Machine learning provides a promising approach to ecological niche modeling (ENM). Particularly, we submit that the ecological problems of “presence-only” and “presence-absence” modeling may be mapped to the machine learning tasks of one-class and multiple class classification, respectively. We take advantage of this equivalence to propose new methods for ENM. We estimate the performance of these new methods and compare accuracy of one-class and two-class methods using a detailed collection of 106 tree species from 550 sample points representing occurrences and associated environmental data from a region in Switzerland.

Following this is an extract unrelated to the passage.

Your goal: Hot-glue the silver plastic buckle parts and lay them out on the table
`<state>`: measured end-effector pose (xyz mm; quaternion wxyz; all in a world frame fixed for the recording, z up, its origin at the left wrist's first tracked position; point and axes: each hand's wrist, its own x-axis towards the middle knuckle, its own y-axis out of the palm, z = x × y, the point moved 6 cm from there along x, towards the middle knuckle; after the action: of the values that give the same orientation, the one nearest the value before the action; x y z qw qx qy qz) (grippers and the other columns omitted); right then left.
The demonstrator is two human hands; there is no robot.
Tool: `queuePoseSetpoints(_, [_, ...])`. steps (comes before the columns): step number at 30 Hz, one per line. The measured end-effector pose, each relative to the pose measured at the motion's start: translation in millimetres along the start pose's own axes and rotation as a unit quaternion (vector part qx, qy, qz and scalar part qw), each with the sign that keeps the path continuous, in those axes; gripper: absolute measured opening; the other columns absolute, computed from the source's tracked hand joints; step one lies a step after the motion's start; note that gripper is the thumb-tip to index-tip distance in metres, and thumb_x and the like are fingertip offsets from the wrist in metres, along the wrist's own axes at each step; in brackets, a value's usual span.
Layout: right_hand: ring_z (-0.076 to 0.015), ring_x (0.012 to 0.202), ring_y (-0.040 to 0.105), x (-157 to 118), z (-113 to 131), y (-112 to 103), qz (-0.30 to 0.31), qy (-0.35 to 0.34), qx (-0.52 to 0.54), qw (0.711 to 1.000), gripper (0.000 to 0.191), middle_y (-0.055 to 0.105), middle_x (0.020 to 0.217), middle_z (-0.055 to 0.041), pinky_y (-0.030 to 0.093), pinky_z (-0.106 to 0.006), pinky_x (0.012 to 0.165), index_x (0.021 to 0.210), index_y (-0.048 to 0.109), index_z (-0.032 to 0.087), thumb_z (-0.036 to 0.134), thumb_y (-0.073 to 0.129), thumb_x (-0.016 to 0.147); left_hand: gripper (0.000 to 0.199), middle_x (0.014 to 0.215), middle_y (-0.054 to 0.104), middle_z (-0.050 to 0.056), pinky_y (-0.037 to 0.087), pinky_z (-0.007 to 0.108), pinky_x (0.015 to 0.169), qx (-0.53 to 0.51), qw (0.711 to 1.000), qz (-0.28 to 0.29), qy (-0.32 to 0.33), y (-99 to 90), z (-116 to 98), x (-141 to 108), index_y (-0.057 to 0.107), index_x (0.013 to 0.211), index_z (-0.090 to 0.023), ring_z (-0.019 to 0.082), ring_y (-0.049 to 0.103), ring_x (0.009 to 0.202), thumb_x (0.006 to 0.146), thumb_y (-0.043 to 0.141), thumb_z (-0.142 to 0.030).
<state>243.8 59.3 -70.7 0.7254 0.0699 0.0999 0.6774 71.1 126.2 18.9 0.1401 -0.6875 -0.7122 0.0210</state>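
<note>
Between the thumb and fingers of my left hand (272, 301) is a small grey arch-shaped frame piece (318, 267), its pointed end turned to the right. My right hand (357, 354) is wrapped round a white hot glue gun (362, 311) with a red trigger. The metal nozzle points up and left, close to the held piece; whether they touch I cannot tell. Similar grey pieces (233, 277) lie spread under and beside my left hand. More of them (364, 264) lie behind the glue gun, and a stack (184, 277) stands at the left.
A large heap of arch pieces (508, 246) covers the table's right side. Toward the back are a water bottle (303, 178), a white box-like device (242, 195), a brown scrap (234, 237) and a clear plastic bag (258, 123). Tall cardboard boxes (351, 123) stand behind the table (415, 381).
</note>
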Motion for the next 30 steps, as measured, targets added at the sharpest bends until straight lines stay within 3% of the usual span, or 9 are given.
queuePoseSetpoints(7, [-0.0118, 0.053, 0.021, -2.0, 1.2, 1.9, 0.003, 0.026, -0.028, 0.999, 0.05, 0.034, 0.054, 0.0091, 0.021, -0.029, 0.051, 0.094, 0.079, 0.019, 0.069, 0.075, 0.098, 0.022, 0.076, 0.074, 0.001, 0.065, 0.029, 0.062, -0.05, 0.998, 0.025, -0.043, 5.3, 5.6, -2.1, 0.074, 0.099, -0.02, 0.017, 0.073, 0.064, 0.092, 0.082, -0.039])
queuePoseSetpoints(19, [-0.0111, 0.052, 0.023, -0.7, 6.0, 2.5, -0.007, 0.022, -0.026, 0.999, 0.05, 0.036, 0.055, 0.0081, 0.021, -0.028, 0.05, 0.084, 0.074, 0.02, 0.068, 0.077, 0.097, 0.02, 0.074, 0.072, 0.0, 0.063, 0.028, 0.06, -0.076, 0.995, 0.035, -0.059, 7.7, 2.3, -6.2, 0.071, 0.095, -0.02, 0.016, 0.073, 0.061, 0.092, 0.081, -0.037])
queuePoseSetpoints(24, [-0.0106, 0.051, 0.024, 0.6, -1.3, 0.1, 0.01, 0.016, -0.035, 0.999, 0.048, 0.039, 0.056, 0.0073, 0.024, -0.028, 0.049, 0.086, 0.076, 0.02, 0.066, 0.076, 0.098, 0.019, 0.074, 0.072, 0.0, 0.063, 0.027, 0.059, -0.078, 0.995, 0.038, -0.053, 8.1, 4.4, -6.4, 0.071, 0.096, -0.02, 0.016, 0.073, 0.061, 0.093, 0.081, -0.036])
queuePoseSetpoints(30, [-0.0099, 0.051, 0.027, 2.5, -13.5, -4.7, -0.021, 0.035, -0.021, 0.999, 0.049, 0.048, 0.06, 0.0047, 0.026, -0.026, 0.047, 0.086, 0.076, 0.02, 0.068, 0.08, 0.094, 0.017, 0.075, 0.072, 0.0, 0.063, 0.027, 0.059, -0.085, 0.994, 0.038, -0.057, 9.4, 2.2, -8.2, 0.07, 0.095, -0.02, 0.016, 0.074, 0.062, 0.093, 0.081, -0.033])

Classification algorithms were implemented in MATLAB (R2009a) using PR Tools and DD Tools toolboxes, with accuracy assessments completed in MATLAB and analysis in R (2.11.1). We completed analysis of 17 algorithms, 10 one-class methods and 7 two-class methods. Accuracy of models was assessed using the Area Under the Receiver Operator Characteristic (AUC), sensitivity, and precision.
Results/Conclusions
The number of occurrence records in the training set was variable (minimum of 5, maximum of 155), and the distribution was positively skewed. Visual inspection of the number of training points predicting the AUC value showed a high degree of variability at lower sample size regardless of the algorithm or classification scheme. In general, one-class methods had much higher measures of sensitivity, and less spread in measures of precision. Linear mixed effect models show a strong effect of sample size, dependent on algorithm more than classification scheme. Our results indicate that while more information is provided to the two class classifications, there is not a large discrepancy in accuracy between classification schemes, and some one-class methods are superior. A potential biological explanation for this result is the prevalence of sink habitats in natural metapopulation systems.